▶ Assignment
From the listing below, reproduce exactly the lines starting with the one with "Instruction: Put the" and going on through the one with "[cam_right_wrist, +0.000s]", both ends kept. No picture is copied.

▶ Data listing
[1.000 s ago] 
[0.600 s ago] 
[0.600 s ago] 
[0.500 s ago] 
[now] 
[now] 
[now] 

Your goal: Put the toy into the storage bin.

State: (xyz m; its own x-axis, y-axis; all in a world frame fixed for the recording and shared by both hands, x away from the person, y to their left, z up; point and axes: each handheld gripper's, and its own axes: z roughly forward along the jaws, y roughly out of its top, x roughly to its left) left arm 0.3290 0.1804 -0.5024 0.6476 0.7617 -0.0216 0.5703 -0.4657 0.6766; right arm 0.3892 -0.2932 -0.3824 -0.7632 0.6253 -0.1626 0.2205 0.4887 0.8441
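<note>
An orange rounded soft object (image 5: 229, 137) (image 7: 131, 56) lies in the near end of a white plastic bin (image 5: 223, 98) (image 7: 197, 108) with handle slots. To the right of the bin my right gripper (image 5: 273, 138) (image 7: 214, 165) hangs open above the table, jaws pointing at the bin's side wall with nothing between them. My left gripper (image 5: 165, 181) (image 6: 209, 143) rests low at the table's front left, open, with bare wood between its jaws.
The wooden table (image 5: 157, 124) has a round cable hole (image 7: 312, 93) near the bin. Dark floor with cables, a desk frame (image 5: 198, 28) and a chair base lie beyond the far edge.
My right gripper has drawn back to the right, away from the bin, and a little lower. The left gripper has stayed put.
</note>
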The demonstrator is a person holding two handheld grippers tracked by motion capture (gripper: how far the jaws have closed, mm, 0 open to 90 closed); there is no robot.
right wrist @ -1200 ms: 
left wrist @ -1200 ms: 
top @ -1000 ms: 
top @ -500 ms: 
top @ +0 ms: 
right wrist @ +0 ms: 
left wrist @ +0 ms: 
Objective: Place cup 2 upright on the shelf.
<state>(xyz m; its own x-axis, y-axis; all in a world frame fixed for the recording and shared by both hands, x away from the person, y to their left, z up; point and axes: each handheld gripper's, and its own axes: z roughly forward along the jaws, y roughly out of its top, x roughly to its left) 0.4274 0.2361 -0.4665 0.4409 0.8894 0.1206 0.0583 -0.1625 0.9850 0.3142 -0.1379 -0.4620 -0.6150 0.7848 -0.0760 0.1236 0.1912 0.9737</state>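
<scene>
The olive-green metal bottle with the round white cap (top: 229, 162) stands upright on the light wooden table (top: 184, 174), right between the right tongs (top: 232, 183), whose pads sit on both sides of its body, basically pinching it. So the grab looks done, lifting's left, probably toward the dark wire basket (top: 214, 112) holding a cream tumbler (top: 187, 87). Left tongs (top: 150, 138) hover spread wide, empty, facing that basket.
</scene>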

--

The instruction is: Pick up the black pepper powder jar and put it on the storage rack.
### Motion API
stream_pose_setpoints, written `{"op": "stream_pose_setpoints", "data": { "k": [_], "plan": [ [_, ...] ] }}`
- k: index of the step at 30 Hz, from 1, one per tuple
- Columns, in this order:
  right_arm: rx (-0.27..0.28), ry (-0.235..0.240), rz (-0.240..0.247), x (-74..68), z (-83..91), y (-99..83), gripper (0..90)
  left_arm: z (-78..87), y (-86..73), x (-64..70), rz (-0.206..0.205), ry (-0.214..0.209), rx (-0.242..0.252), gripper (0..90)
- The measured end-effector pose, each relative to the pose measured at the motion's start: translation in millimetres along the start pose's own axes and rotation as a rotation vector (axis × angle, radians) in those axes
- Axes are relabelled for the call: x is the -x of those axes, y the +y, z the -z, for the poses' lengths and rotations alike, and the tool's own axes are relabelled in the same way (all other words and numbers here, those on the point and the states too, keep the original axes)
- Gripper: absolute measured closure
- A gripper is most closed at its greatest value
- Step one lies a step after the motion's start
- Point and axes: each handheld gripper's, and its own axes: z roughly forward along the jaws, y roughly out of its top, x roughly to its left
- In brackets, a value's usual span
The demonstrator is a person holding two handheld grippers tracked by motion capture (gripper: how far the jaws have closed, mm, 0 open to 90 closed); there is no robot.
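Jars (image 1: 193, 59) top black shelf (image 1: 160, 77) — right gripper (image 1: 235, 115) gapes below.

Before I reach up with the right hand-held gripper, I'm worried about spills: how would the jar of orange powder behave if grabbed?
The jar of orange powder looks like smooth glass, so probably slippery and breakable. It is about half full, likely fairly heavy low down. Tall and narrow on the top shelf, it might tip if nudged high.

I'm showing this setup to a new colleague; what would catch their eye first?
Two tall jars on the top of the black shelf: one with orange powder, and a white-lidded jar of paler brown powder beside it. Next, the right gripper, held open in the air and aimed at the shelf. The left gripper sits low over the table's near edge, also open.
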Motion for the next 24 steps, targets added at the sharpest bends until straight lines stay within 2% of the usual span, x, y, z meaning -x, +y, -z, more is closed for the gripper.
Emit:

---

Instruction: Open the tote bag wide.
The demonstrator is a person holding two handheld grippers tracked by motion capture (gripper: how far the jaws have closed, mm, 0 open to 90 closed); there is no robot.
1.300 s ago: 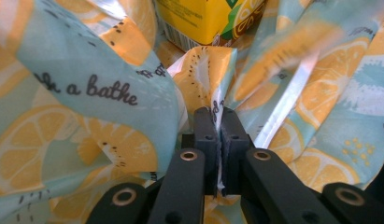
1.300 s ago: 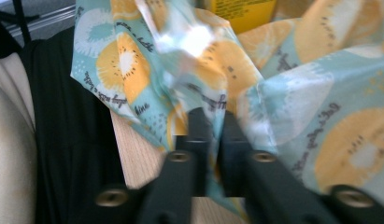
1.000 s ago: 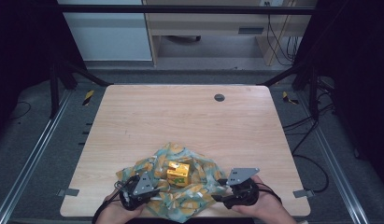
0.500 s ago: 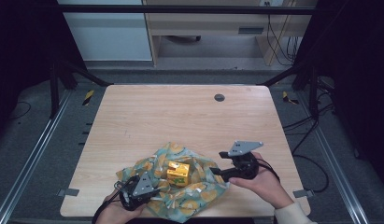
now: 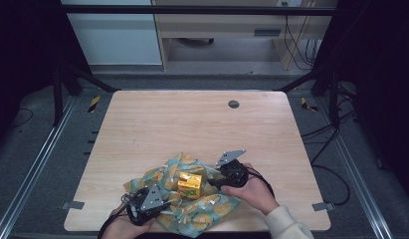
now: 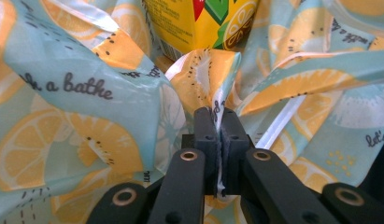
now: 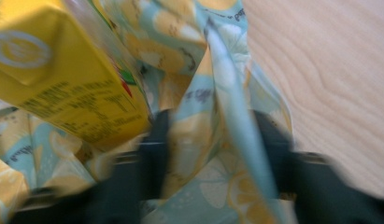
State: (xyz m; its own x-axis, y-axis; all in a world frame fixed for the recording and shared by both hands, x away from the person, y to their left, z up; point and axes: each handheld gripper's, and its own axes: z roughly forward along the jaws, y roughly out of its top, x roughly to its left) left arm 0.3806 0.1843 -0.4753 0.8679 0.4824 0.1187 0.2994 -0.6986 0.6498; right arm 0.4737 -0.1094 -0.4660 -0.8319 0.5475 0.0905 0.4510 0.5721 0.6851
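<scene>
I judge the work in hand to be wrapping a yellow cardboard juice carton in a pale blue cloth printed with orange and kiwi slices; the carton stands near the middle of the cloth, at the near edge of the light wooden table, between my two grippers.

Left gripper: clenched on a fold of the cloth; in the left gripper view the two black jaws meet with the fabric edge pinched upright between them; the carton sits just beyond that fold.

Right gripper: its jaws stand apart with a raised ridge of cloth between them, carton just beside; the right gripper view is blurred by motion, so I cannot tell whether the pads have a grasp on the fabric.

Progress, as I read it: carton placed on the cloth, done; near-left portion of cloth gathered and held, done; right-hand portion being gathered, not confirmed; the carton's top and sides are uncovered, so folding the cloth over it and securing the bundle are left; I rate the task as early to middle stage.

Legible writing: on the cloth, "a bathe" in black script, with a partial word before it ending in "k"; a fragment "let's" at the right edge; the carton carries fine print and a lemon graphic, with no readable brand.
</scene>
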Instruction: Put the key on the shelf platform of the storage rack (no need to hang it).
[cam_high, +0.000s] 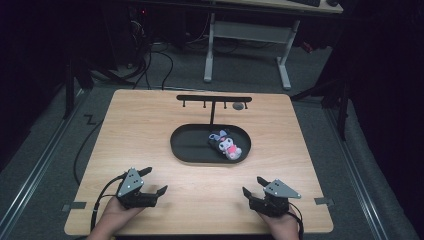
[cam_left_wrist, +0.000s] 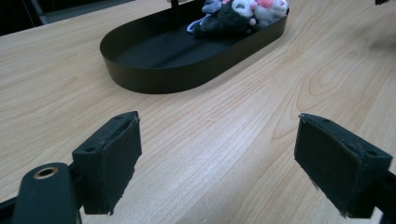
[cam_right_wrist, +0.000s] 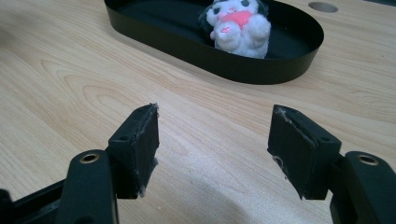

▶ Task answer
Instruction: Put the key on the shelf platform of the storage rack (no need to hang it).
[cam_high, +0.000s] 
[cam_left_wrist, +0.000s] 
[cam_right_wrist, +0.000s] 

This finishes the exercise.